Locale Names (Windows)

Switch View :
ScriptFree
Locale Names

A locale name is based on the language tagging conventions of RFC 4646 (Windows Vista and later), and is represented by LOCALE_SNAME. Generally, the pattern <language>-<REGION> is used. Here, language is a lowercase ISO 639 language code. The codes from ISO 639-1 are used when available. Otherwise, codes from ISO 639-2/T are used. REGION specifies an uppercase ISO 3166-1 country/region identifier. For example, the locale name for English (United States) is "en-US" and the locale name for Divehi (Maldives) is "dv-MV".

Note  The constant LOCALE_NAME_MAX_LENGTH gives the maximum length of a locale name. It includes space for a terminating null character.

If the locale is a neutral locale (no region), the LOCALE_SNAME value follows the pattern <language>. If it is a neutral locale for which the script is significant, the pattern is <language>-<Script>.

If a locale must be distinguished from another locale for the same language and region using a different script, the LOCALE_SNAME value follows the pattern <language>-<Script>-<REGION>, where Script is an initial-uppercase ISO 15924 script code. For example, the LOCALE_SNAME value for the specific locale Uzbek (Latin, Uzbekistan) is "uz-Latn-UZ". The script component is not included in cases where a language is commonly written in only one script.

Sort orders for locales are designated using sort order identifiers, for example, SORT_DEFAULT. To distinguish two or more sort orders for the same language and region, the locale name follows the pattern <language>-<REGION>_<sort order>. If you must distinguish both script and sort order, the name follows the pattern <language>-<Script>-<REGION>_<sort order>. The default sort order is never explicitly specified, only the alternative sort order. For example, Hungarian (Hungary) with either SORT_DEFAULT or the numerically equivalent SORT_HUNGARIAN_DEFAULT is designated "hu-HU". Hungarian (Hungary) with sort order SORT_HUNGARIAN_TECHNICAL is designated "hu-HU_technl".

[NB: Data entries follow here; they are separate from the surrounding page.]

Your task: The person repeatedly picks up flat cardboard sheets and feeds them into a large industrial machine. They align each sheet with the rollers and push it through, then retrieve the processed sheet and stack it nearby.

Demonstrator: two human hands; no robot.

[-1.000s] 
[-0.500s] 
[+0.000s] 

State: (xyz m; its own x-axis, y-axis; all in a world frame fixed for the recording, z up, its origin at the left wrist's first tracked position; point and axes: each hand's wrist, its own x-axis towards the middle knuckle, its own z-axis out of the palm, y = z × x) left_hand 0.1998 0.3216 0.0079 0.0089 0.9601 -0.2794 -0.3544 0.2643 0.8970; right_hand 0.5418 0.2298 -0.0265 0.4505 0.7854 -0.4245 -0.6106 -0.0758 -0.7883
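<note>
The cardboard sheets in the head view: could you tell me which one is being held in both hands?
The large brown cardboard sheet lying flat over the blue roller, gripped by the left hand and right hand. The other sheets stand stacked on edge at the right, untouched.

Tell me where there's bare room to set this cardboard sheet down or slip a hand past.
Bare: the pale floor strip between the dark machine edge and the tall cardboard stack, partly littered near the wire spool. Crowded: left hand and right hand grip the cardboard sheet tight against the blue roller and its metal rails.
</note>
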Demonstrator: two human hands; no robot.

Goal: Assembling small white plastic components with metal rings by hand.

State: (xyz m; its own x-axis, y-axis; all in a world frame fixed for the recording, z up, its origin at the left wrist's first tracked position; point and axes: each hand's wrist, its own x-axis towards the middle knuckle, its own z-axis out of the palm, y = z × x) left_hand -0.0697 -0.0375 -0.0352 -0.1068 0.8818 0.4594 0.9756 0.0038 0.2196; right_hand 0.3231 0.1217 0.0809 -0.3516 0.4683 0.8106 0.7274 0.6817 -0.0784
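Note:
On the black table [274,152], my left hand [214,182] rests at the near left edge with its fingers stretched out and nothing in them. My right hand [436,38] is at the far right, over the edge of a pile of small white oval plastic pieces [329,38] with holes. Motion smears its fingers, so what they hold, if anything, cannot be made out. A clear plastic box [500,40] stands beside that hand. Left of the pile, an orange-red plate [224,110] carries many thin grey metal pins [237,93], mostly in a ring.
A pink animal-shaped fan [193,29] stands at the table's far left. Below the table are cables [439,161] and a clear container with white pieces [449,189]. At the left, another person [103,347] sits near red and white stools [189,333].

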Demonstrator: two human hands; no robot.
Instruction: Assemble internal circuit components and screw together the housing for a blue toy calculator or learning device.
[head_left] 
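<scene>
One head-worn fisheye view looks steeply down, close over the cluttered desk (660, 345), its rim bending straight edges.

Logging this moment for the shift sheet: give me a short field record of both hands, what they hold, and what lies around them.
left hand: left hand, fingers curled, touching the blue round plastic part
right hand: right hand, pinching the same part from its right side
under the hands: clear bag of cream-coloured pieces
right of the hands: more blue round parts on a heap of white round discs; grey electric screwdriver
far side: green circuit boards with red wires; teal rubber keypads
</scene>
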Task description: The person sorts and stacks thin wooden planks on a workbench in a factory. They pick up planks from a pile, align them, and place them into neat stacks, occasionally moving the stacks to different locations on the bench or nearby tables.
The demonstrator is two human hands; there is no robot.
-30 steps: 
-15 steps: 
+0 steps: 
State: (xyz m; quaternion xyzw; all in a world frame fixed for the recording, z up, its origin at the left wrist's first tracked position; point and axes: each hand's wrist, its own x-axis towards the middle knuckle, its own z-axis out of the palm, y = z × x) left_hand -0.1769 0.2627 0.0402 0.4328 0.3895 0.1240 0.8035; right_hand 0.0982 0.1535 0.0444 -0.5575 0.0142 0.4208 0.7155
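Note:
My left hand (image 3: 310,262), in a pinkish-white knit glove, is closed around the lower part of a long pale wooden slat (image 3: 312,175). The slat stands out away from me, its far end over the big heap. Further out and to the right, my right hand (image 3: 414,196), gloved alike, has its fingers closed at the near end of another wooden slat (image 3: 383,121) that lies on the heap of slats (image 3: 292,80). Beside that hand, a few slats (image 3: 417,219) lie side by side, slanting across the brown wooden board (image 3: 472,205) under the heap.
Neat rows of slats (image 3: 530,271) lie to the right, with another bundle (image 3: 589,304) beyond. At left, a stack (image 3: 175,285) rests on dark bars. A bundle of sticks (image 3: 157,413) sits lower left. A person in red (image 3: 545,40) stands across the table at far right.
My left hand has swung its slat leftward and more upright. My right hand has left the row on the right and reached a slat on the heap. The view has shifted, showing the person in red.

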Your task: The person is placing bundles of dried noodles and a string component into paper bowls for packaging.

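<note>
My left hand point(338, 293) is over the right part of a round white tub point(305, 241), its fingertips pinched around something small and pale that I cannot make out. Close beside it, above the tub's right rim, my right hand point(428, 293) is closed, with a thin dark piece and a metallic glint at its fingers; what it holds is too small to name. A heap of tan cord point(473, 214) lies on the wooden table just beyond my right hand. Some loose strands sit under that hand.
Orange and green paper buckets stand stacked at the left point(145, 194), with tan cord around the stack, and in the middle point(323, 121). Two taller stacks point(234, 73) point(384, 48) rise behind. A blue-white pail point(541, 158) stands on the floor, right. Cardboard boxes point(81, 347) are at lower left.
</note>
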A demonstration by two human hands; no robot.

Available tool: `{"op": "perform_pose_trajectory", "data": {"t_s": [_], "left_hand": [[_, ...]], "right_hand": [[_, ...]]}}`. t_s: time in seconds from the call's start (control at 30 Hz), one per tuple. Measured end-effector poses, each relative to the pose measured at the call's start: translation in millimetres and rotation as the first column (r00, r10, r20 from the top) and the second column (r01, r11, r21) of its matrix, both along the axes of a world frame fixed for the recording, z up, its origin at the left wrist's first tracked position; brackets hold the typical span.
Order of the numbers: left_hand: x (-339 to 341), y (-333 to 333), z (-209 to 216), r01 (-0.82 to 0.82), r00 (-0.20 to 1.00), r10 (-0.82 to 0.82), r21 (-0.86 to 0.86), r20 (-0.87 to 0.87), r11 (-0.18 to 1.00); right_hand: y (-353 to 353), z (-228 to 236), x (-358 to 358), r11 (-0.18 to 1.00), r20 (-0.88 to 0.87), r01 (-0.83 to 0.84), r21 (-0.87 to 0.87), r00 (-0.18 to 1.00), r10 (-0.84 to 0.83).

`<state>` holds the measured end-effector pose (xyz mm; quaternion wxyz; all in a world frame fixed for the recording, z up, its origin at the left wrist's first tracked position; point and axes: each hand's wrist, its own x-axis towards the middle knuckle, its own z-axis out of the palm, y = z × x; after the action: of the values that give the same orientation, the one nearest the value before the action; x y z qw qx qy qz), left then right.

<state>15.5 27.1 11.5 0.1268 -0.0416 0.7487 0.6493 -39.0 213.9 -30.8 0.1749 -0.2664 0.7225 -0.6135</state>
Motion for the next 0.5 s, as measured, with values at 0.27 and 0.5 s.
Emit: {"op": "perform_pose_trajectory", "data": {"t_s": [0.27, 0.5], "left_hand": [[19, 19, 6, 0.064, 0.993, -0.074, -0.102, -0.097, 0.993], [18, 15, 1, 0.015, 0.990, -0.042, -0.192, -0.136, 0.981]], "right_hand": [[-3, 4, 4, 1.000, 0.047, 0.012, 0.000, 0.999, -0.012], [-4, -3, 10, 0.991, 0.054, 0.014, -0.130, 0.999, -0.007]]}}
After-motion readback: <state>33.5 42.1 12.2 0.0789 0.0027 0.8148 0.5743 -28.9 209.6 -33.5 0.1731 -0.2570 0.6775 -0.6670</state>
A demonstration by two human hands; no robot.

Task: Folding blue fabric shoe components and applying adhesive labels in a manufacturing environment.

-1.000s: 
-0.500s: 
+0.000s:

For a replacement locale, the locale name must be the same as the name for the locale being replaced. For a supplemental locale, the locale name should follow the pattern of <language>-<REGION>-x-<custom> or <language>-<Script>-<REGION>-x-<custom>, where <custom> is an alphanumeric string specific to the supplemental locale. For example, a supplemental locale specific to a company called Fabricam might be called "en-US-x-fabricam".

An application can retrieve the current locale names by using the GetSystemDefaultLocaleName and GetUserDefaultLocaleName functions. While each thread can retrieve and set its own locale identifier with GetThreadLocale and set it with SetThreadLocale, there are no analogous functions to get and set locale by name.

Related topics

Locales and Languages
Custom Locales
Locale Identifiers
Sort Order Identifiers

 

 

Send comments about this topic to Microsoft

Build date: 3/6/2012

Community Content

verdy.p
Windows basic locale names and preferred BCP 47 language identifiers
Windows almost always appends a region code to all its locale names. This is not the case for BCP 47 identifiers, that most often use a region-neutral language identifier. Also, standard BCP 47 locale identifiers may not always be script-neutral, so that zh-CN is *implicitly* tied to zh-Hans-CN, which is itself tied to zh-Hans (which is the recommanded form of the language identifier). Windows attempts to always append a region code, only because Windows does not use directly attempt to identify a language, but instead a locale where the identifier of the region is used to attack some locale preferences that are not at all related to the identification of the language itself. This is in contrast to BCP 47, for which the standard only defines the language, but not other locale preferences (locale preferences are not specified in BCP 47, but with the use of an extension mechanism, such as the Unicode/CLDR extension introduced by the "u" singleton subtag. Finally the Windows locale names are forgetting many cases for the sort orders, and their subtags are different than those used in the Unicode/CLDR extension 'u' defined to be used in association with BCP 47 language tags. All Windows locale names containing an underscore will be invalid for BCP 47 usage

verdy.p
conformance to RFC 4646 (in fact BCP 47)
The locale "names" described here and used in Windows are still not conforming to locale "tags" defined in RFC 4646 or later (in fact BCP 47) : - the difference of separators between the conforming part (which uses '-' between the language, script, region subtags, and possibly an extension subtag starting with a singleton subtag 'x' for custom locales) and the non conforming part (which uses '_' before the sort order subtag) is not standard for BCP 47, which consider them as equivalent. - the letter case in subtags is not significant in BCP 47; this is not always the case for locale names used in the Windows API, which may not always find a locale name if its name uses other cases than those used in the canonical form. - the value of the sort order subtag in Windows locale names is specific to Windows; it should be specified using an extension prefix subtag (such as the 'u' subtag for the Unicode/CLDR extension for locales) ; in addition the sort order should be specified in locale names before the extension subtag used for custom locale names. - there's no support for the locale match algorithm specified in BCP 47. For this reason, a strict BCP 47 conformance that is normally required for internet protocols and description languages requires an adaptation layer, that will map these "Windows locale names" to/from standard BCP 47 language tags (or locale identifiers with the addition of the standard Unicode/CLDR extension 'u')